As of Cisco ACI 5.1, the maximum scale of endpoints per leaf switch that QA has qualified with IP address dataplane learning enabled (that is, with the default settings) and with the dual stack profile is ˜24,000 endpoints. This scale can also be achieved because with dataplane learning enabled, Cisco ACI keeps updating the endpoint database by simply routing IP packets.
This scale of the number of endpoint per leaf switch with the per-VRF dataplane learning option disabled may be less, depending on a number of factors:
● Over which window of time the endpoints had been discovered by the Cisco ACI leaf switch. That is, if all endpoints are learned by Cisco ACI over a longer window of time, it is better than if they are all learned simultaneously.
● Whether servers are refreshing their ARP table regularly or not. Normally servers do ARP periodically the IP addresses that they have learned and this also helps refreshing the endpoint tables in Cisco ACI.
In a theoretical (and maybe academic) experiment, which serves to make the point, if you make Cisco ACI learn 10,000 endpoints on a single leaf switch over a window of a few seconds, the endpoints are completely silent, and they just answer ARP requests, Cisco ACI will not be able to refresh the entire endpoint database for all of them. The Cisco ACI leaf switch will ARP for all of them more or less simultaneously because they were all learned more or less simultaneously, hence their timeout is synchronized. Many ARP replies from the servers will be rate limited by CoPP, which is desirable to protect the CPU. Hence, over time the Cisco ACI leaf switch will not be able to keep the endpoint up to date. This is of course an extreme and artificial scenario, but it serves to make the point that disabling dataplane learning per VRF could reduce the scalability of the Cisco ACI solution in terms of number of endpoints per leaf switch. A safe number of endpoints per leaf switch with silent servers that had been powered on more or less simultaneously on a single leaf switch could be around 2,000-3,000 per leaf switch. This number is probably very conservative and it needs to be evaluated by you for your environment as it depends on the type of servers and over which time window they are powered up.

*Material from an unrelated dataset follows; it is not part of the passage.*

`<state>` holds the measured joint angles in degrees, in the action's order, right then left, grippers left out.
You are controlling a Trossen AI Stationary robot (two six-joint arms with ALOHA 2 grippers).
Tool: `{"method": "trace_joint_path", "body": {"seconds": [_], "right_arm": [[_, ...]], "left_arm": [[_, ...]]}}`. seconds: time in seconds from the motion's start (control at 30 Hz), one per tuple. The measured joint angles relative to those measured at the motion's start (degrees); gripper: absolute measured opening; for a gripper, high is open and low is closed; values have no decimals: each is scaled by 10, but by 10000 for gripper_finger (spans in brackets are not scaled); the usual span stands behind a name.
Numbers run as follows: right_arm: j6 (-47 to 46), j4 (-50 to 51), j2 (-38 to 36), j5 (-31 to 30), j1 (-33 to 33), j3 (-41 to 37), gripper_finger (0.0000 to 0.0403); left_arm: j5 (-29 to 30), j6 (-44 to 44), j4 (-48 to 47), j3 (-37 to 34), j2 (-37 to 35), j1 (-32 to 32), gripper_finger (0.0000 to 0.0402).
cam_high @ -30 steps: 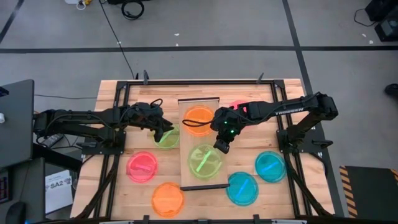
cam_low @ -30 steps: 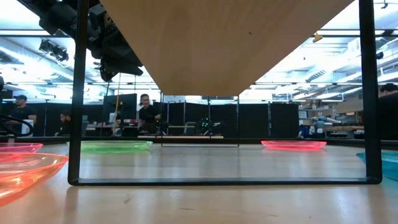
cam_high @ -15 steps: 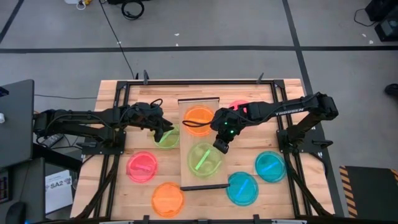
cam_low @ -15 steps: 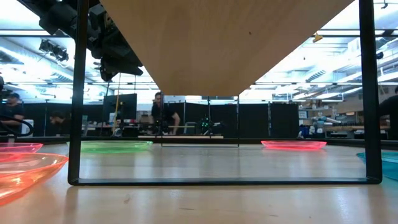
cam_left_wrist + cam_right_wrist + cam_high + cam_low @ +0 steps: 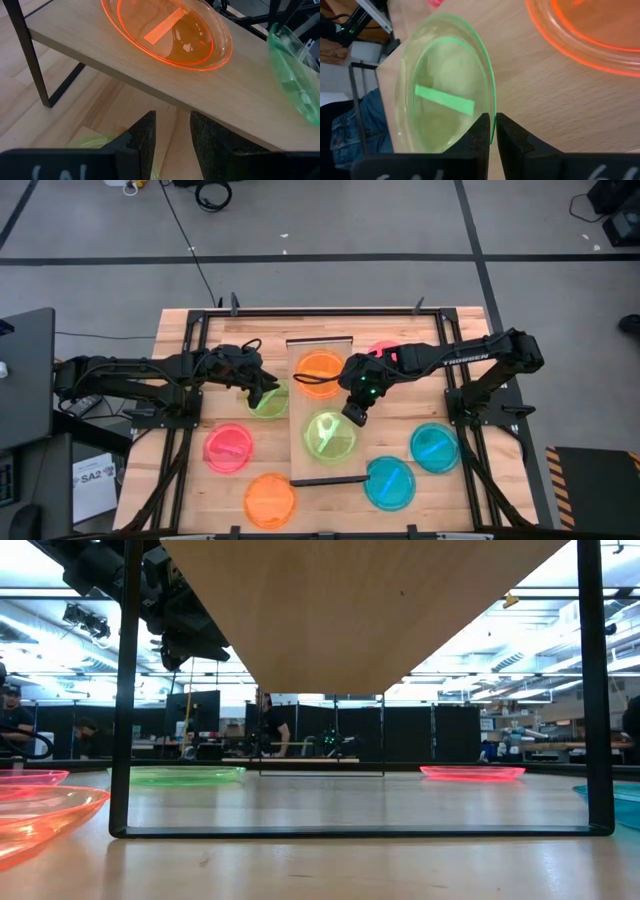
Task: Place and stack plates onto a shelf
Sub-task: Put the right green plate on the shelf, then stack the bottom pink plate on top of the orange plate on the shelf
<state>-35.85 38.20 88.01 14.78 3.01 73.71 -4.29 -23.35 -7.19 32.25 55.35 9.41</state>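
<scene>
The shelf [image 5: 298, 410] is a light-wood board down the table's middle. An orange plate [image 5: 320, 372] lies flat on its far half. My right gripper [image 5: 352, 414] is over the shelf's middle, shut on a lime green plate [image 5: 328, 436]. My left gripper [image 5: 264, 388] is open, hovering just left of the shelf over a second green plate [image 5: 270, 404] that lies on the table. The left wrist view shows its fingers [image 5: 142, 142] apart, with the orange plate [image 5: 167, 30] on the board ahead. Pink [image 5: 228, 447], orange [image 5: 270, 498] and two cyan plates [image 5: 388, 483] [image 5: 434, 447] lie on the table. My right gripper pinches the green plate's rim [image 5: 493, 118] between its two shut fingers [image 5: 481, 136], at the edge of the plate that faces the table's far right. The fingers come down from above, slanting from the far right. The plate looks tilted, its held rim raised over the board.
Another pink plate [image 5: 385, 350] lies far right of the shelf, partly under my right arm. The shelf's dark end frames [image 5: 122, 690] [image 5: 596, 690] stand on the table. The low view shows the green plate [image 5: 185, 775] and pink plate [image 5: 470, 772] beyond them. People move in the room behind.
The green plate in my right gripper has shifted a little over the shelf, its bright stripe turning; the gripper stays shut on its rim. My left arm has kept still.
</scene>
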Motion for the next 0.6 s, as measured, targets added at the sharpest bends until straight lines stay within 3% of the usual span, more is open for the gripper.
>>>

Rogue endpoint control works differently depending on whether IP address dataplane learning is enabled or disabled. If servers are doing active/active TLB teaming or if there are active/active clusters, the IP address would be moving too often between ports and rogue endpoint control would then quarantine these endpoints and raise a fault. By disabling IP address dataplane learning, the endpoints would be learned based on ARP, so rogue endpoint control would not raise a fault in the presence of servers with this type of teaming or in the presence of clusters.
Table 11 compares the Cisco ACI options that disable dataplane learning including the fabric wide option "Disable Remote EP Learning," which is used only to prevent stale entries on border leaf switches.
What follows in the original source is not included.